A complaint filed with brokerage regulators claims that William Sirls bilked millions of dollars from Wachovia Securities’ clients in fraudulent stock and real estate transactions to feed a gambling addiction.

Mr. Sirls, 42, who is facing charges in U.S. District Court in Toledo for money laundering and mail fraud, was a branch manager and vice president of a Wachovia Securities office in Toledo until March, 2005.

Federal prosecutors said the scamming of clients and co-workers at Wachovia and others involved $17 million to $40 million and began in 2000 and continued until last September, nearly two years after Mr. Sirls resigned from the brokerage.

The complaint, filed on behalf of two investors who lost more than $2.5 million, alleges that the Grosse Ile, Mich., resident took funds from Wachovia clients and others in short- term trading and high-risk stock options to pay gambling debts.

The complaint, which was provided by the investors’ attorney, Andrew Stoltmann, was filed with the National Association of Securities Dealers, the self-regulatory body of U.S. brokerage firms.

Mr. Sirls, a licensed securities dealer since 1990, allegedly lured investors into fictional and fraudulent schemes that promised big returns on stock trades and real estate. The complaint said investor Ken Walker, 83, of Grosse Ile and Marco Island, Fla., lost $2.4 million of nearly $4.9 million in what he thought was being invested in real estate transactions in California.

But Mr. Sirls used the money in “what amounted to a giant, multimillion dollar ponzi scheme,” the complaint said.

Mr. Sirls’ Toledo attorney, Stephen Hartman, said that his client is a compulsive gambler. “Bill does have a gambling problem, which, frankly, can be just as serious as a drug or alcohol problem,” Mr. Hartman said.

In the complaint, Mr. Stoltmann, a Chicago securities attorney, alleges that irregularities in client accounts should have alerted Wachovia to the fraud, and that two Wachovia employees – Mark Schneider and Randy Hunt – profited in the real estate scheme. Mr. Schneider is a senior vice president and Mr. Hunt is vice president of Wachovia’s downtown Toledo office. Mr. Hunt took over the now-closed West Toledo branch after Mr. Sirls resigned.

“Wachovia did not protect their clients,” Mr. Stoltmann said. “Both my clients maintained accounts with Wachovia through the present. Even after Mr. Sirls resigned, he continued this scheme with my clients.”A high school classmate of Mr. Sirls, Dennis Pousak, also is represented by Mr. Stoltmann in the complaint. Mr. Pousak, a Northville, Mich., attorney, said he began investing with Mr. Sirls in November, 2005, in part, because of a friendship that began more than 25 years at Gabriel Richard High School, Riverview, Mich.

“Bill is a very gregarious guy. He is very smart. Bill was good at whatever he tried – from dunking the basketball to being a scratch player at golf. Anything Bill tried, athletically and academically, he excelled and exceeded with very apparent ease,” Mr. Pousak said.

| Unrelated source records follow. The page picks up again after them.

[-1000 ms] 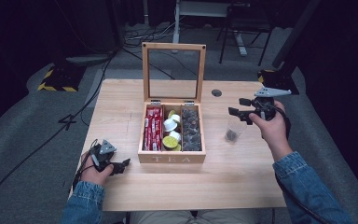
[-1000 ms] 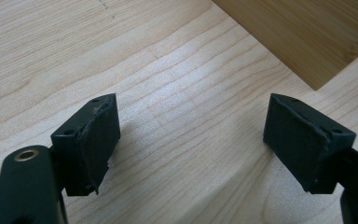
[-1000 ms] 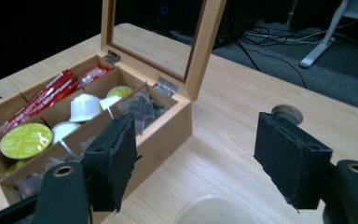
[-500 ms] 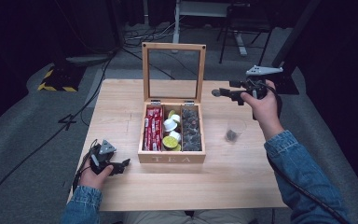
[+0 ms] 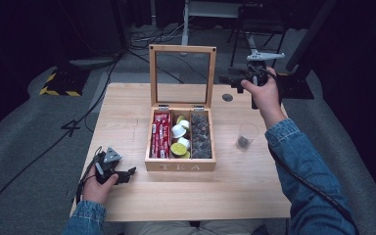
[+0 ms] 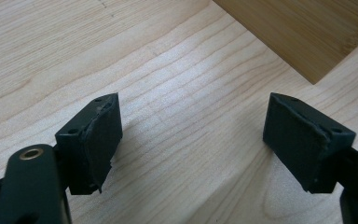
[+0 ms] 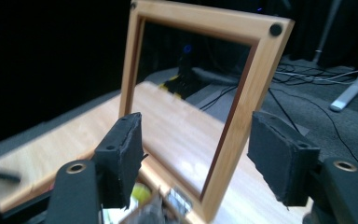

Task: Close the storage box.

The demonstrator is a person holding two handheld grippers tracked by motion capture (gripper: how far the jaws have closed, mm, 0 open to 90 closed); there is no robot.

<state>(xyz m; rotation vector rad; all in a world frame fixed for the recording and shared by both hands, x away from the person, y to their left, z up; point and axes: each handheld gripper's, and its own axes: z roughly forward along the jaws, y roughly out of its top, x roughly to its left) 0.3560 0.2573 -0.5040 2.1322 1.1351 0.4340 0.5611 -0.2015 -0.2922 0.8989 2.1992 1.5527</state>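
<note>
The right claw [image 5: 231, 80] is raised beside the right edge of the upright lid [image 5: 182, 48] of the tea box [image 5: 180, 166], level with the upper half of the frame. In the right gripper view the lid's right stile [image 7: 242, 116] is seen between the two pads, which stand apart from it on either side; nothing is pinched. The jaws have just been closing a little, with the stile between them but untouched. The position is judged to be an approach for taking hold of the lid, probably to swing it down.

The left claw [image 5: 126, 174] is rested on the tabletop [image 5: 127, 103] near the box's front left corner, its jaws spread and empty [image 6: 191, 140]; it is judged to be parked, or kept near to steady the box.

The box stands at the middle of the tabletop, its front marked TEA. The lid is a light wooden frame around a clear pane, held upright on two hinges [image 5: 162, 107] at the back. Three compartments are shown: red packets [image 5: 161, 134] at the left, white and green capsules [image 5: 180, 138] in the middle, dark pieces [image 5: 200, 134] at the right. A small glass [image 5: 246, 135] holding a few dark pieces is placed to the right of the box, apart from it.
</note>
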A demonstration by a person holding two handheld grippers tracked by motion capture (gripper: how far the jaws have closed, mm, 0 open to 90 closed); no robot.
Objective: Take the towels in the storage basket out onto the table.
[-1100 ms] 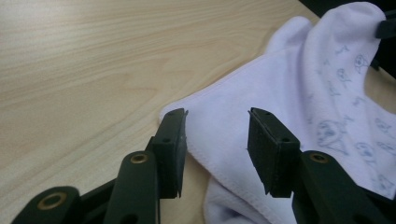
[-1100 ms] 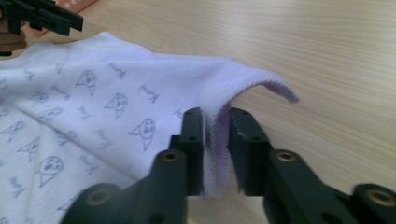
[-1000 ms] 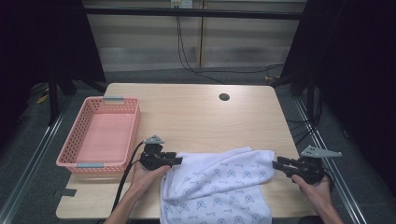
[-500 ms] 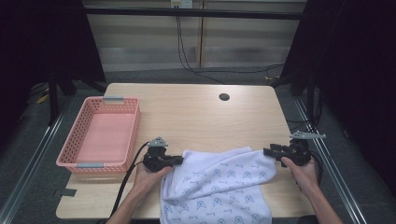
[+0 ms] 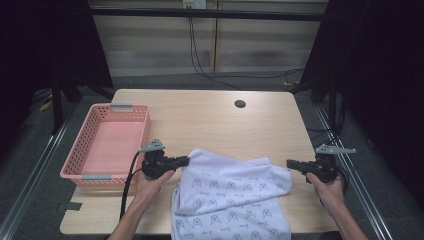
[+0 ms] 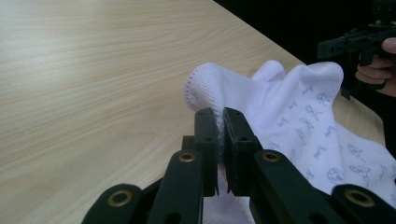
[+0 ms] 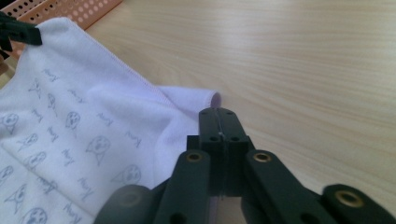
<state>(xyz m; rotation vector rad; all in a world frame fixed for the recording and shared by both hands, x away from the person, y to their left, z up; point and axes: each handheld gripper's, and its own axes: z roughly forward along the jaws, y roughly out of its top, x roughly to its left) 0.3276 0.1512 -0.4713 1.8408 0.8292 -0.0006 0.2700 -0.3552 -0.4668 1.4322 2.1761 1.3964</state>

The complaint alleges that Wachovia officials began investigating the volume of trading in Mr. Sirls’ personal accounts and issues in his personal life in the months before he left the company. Mr. Hunt said yesterday that he couldn’t comment on the allegations raised in the investor complaint.

However, he said that an internal investigation into Mr. Sirls has begun. “Beyond that, I cannot comment on the investigation,” he said.

Mr. Schneider couldn’t be reached for comment.